● **How to complete this task**
The records below must be copied in full; omit the images.

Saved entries
- Opening Delimiter -

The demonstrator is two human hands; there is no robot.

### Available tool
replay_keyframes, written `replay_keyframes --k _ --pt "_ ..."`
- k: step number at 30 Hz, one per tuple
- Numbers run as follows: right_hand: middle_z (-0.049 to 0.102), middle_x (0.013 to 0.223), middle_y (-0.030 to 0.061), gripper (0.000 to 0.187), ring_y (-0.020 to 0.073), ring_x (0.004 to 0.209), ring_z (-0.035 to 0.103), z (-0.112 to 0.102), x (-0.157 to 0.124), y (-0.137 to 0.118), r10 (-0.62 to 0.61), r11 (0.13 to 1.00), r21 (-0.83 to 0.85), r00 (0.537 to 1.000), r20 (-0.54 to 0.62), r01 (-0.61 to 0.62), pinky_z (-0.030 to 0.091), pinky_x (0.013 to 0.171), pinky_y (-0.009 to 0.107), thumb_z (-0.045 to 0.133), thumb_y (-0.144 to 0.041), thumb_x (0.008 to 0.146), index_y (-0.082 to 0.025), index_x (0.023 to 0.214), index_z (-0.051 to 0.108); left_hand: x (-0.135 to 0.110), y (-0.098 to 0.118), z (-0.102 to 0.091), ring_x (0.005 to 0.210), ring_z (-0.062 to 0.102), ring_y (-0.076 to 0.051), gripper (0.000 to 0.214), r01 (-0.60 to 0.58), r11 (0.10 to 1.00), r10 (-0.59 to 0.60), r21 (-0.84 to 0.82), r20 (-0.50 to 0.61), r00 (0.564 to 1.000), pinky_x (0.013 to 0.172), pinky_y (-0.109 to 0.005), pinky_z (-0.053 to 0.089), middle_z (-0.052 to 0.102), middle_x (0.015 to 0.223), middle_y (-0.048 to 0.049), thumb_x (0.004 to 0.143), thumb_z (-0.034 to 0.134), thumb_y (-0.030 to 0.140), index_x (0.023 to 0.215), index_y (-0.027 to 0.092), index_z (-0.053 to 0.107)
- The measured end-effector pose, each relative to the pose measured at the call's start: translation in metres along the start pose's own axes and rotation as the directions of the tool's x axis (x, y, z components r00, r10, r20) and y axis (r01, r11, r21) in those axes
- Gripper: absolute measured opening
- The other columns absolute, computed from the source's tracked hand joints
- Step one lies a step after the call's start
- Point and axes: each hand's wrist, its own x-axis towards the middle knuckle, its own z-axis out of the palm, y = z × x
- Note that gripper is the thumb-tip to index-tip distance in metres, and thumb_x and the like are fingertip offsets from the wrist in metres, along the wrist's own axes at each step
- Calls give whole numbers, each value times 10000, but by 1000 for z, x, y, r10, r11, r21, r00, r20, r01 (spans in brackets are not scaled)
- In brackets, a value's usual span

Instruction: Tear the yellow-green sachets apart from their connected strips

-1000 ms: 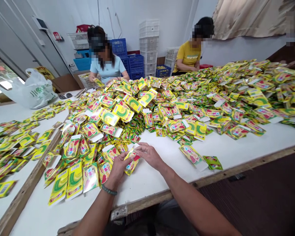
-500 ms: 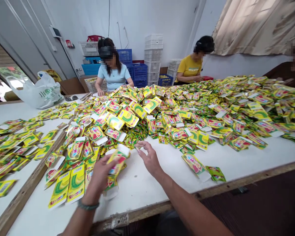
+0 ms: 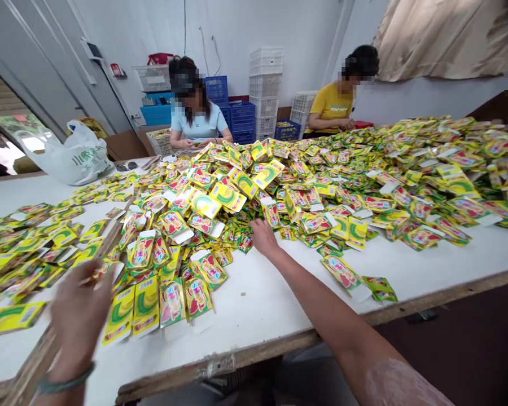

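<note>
My left hand [image 3: 82, 307] is blurred by motion above the wooden strip at the left, its fingers bent; whether it holds anything cannot be made out. A small printed box with a white flap [image 3: 117, 272] lies just beyond its fingertips. My right hand [image 3: 264, 237] reaches to the foot of the heap, fingers curled together among small green sachets [image 3: 244, 241]; what they grip is hidden. Between my hands lie yellow boxes with a banana print [image 3: 146, 304] and a box with a red fruit print [image 3: 209, 269], its white flap up.
A large heap of yellow boxes [image 3: 232, 192] spreads across the white table [image 3: 254, 316]. More boxes [image 3: 21, 270] lie beyond the wooden strip [image 3: 38, 361]. A white plastic bag [image 3: 74, 155] stands at back left. Co-workers sit opposite, before stacked crates [image 3: 266, 93].
My left hand has moved left, away from the middle, where it held a printed box. My right hand has reached forward to the sachets. The view has shifted slightly.
</note>
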Motion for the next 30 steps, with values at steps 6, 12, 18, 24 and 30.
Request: replay_keyframes --k 6,12,18,24,30 --pt "530 647 -30 159 123 610 511 -21 -50 29 200 858 483 980 2 -176 426 585 242 627 -261 706 -173 823 565 -45 100 100 927 551 -280 208 -608 793 562 -46 443 699 817 -381 393 676 858 -123 761 458 259 812 159 633" --pt "559 784 0 327 113 628 521 -31 -94 41 345 811 488 937 48 -323 458 616 252 678 -240 612 -173 923 600 -50 131 145 821 598 -305 275 -643 766 518 2 591 618 754 -406 374 666 793 -202 737 378 58 811 84 642" --pt "595 913 50 295 157 800 564 -41 -103 32 253 922 287 965 63 -260 439 746 281 625 -276 733 -188 1014 597 -50 126 131 696 605 -240 310 -498 860 471 -113 551 689 588 -302 381 659 754 -119 807 399 197 1028 134 607" --pt "575 1047 91 420 216 962 526 -50 -122 16 254 962 61 952 173 -267 403 826 312 609 -358 756 -186 1132 534 -90 118 129 449 469 -93 317 554 549 214 -626 746 631 452 -209 342 547 553 32 627 671 384 828 147 608" --pt "616 972 115 567 253 915 549 -44 -139 3 375 918 51 904 207 -393 411 771 323 645 -341 701 -149 1207 479 -111 118 129 567 578 -124 303 790 315 195 -525 851 488 571 -255 469 633 660 -12 524 737 228 784 135 612"
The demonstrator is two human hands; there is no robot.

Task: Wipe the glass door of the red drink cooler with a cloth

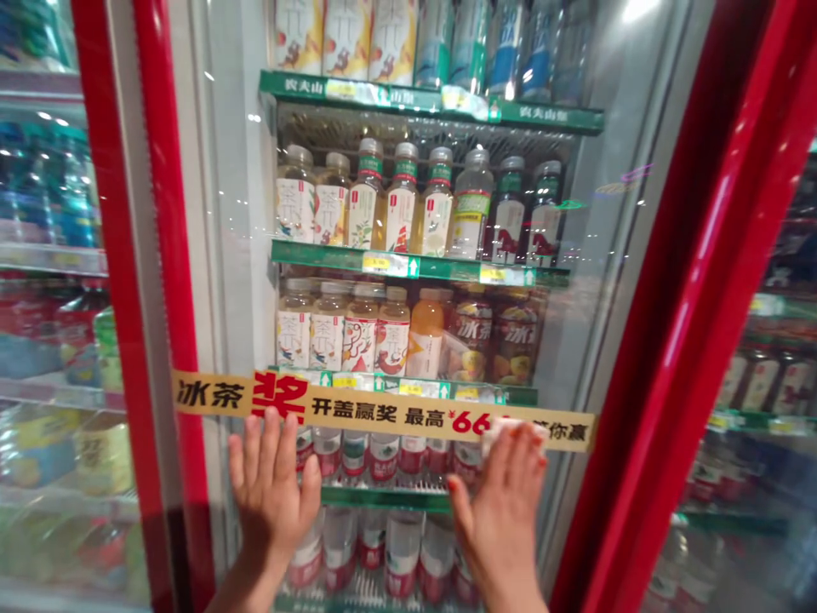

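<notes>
Both my hands are raised in front of the glass door [239, 281] of a drinks cooler. My left hand [273, 477] is open, fingers stretched upward, at the lower edge of a yellow promotional strip [357, 413] on the glass. It holds nothing. My right hand [507, 502] lies against the strip's right part, fingers extended over a crumpled white cloth or tissue [493, 430]. The white piece peeks out around the fingertips and looks pressed to the glass. Most of it is hidden under the hand.
Behind the glass, green-edged shelves [414, 260] carry rows of bottled drinks [401, 204]. Red door frames [702, 281] stand on both sides. Further cooler sections with drinks [51, 340] show at left and right. Lights reflect on the glass.
</notes>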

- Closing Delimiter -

● **Task result**
The demonstrator is two human hands; there is no robot.

### Available tool
replay_keyframes, written `replay_keyframes --k _ --pt "_ ..."`
- k: step number at 30 Hz, one per tuple
- Numbers run as follows: right_hand: middle_z (-0.049 to 0.102), middle_x (0.013 to 0.223), middle_y (-0.030 to 0.061), gripper (0.000 to 0.187), ring_y (-0.020 to 0.073), ring_x (0.004 to 0.209), ring_z (-0.035 to 0.103), z (-0.112 to 0.102), x (-0.157 to 0.124), y (-0.137 to 0.118), r10 (-0.62 to 0.61), r11 (0.13 to 1.00), r21 (-0.83 to 0.85), r00 (0.537 to 1.000), r20 (-0.54 to 0.62), r01 (-0.61 to 0.62), pinky_z (-0.030 to 0.091), pinky_x (0.013 to 0.171), pinky_y (-0.009 to 0.107), thumb_z (-0.045 to 0.133), thumb_y (-0.144 to 0.041), thumb_x (0.008 to 0.146), index_y (-0.082 to 0.025), index_x (0.023 to 0.214), index_z (-0.051 to 0.108); left_hand: x (-0.135 to 0.110), y (-0.098 to 0.118), z (-0.102 to 0.091), ring_x (0.005 to 0.210), ring_z (-0.062 to 0.102), ring_y (-0.076 to 0.051), gripper (0.000 to 0.214), r01 (-0.60 to 0.58), r11 (0.10 to 1.00), r10 (-0.59 to 0.60), r21 (-0.84 to 0.82), r20 (-0.50 to 0.61), r00 (0.564 to 1.000), pinky_x (0.013 to 0.172), pinky_y (-0.109 to 0.005), pinky_z (-0.053 to 0.089), middle_z (-0.052 to 0.102), middle_x (0.015 to 0.223), middle_y (-0.048 to 0.049), thumb_x (0.004 to 0.143), thumb_z (-0.034 to 0.134), thumb_y (-0.030 to 0.140), index_x (0.023 to 0.215), index_y (-0.027 to 0.092), index_z (-0.053 to 0.107)
- The measured end-effector pose, each relative to the pose measured at the call's start: translation in metres along the start pose's own axes and rotation as the directions of the tool's x axis (x, y, z components r00, r10, r20) and y axis (r01, r11, r21) in those axes
- Gripper: absolute measured opening
- The other columns absolute, computed from the source's tracked hand joints
- Step one lies a step after the call's start
- Point and axes: each hand's wrist, its own x-axis towards the middle knuckle, its own z-axis out of the palm, y = z × x
- Note that gripper is the thumb-tip to index-tip distance in metres, and thumb_x and the like are fingertip offsets from the wrist in metres, along the wrist's own axes at each step
- Calls give whole numbers, each value times 10000, but by 1000 for z, x, y, r10, r11, r21, r00, r20, r01 (spans in brackets are not scaled)
- In brackets, a value's usual span

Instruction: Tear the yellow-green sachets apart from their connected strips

-1000 ms: 
-500 ms: 
+0 ms: 

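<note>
My left hand [image 3: 82, 307] is blurred by motion above the wooden strip at the left, its fingers bent; whether it holds anything cannot be made out. A small printed box with a white flap [image 3: 117, 272] lies just beyond its fingertips. My right hand [image 3: 264, 237] reaches to the foot of the heap, fingers curled together among small green sachets [image 3: 244, 241]; what they grip is hidden. Between my hands lie yellow boxes with a banana print [image 3: 146, 304] and a box with a red fruit print [image 3: 209, 269], its white flap up.
A large heap of yellow boxes [image 3: 232, 192] spreads across the white table [image 3: 254, 316]. More boxes [image 3: 21, 270] lie beyond the wooden strip [image 3: 38, 361]. A white plastic bag [image 3: 74, 155] stands at back left. Co-workers sit opposite, before stacked crates [image 3: 266, 93].
My left hand has moved left, away from the middle, where it held a printed box. My right hand has reached forward to the sachets. The view has shifted slightly.
</note>
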Motion for the next 30 steps, with values at steps 6, 12, 18, 24 and 30.
Request: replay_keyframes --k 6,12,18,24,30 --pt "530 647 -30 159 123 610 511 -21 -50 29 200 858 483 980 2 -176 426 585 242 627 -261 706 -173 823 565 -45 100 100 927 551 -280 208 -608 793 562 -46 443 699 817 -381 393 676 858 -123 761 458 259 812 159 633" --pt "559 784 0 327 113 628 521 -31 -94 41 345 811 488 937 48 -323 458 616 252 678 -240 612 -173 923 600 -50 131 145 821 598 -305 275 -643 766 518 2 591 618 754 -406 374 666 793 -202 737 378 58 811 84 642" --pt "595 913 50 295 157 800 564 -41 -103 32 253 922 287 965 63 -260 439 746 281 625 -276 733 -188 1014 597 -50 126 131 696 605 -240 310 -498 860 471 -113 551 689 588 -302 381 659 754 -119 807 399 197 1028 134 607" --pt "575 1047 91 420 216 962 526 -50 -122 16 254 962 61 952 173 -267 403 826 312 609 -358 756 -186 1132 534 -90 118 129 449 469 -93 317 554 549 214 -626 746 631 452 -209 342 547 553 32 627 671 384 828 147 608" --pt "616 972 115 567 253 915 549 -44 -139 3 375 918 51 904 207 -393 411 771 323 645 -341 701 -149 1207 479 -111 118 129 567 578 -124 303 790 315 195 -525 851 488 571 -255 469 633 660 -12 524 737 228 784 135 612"
The demonstrator is two human hands; there is no robot.

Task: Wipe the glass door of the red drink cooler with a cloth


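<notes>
Both my hands are raised in front of the glass door [239, 281] of a drinks cooler. My left hand [273, 477] is open, fingers stretched upward, at the lower edge of a yellow promotional strip [357, 413] on the glass. It holds nothing. My right hand [507, 502] lies against the strip's right part, fingers extended over a crumpled white cloth or tissue [493, 430]. The white piece peeks out around the fingertips and looks pressed to the glass. Most of it is hidden under the hand.
Behind the glass, green-edged shelves [414, 260] carry rows of bottled drinks [401, 204]. Red door frames [702, 281] stand on both sides. Further cooler sections with drinks [51, 340] show at left and right. Lights reflect on the glass.
</notes>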

This exercise has now been fully answered.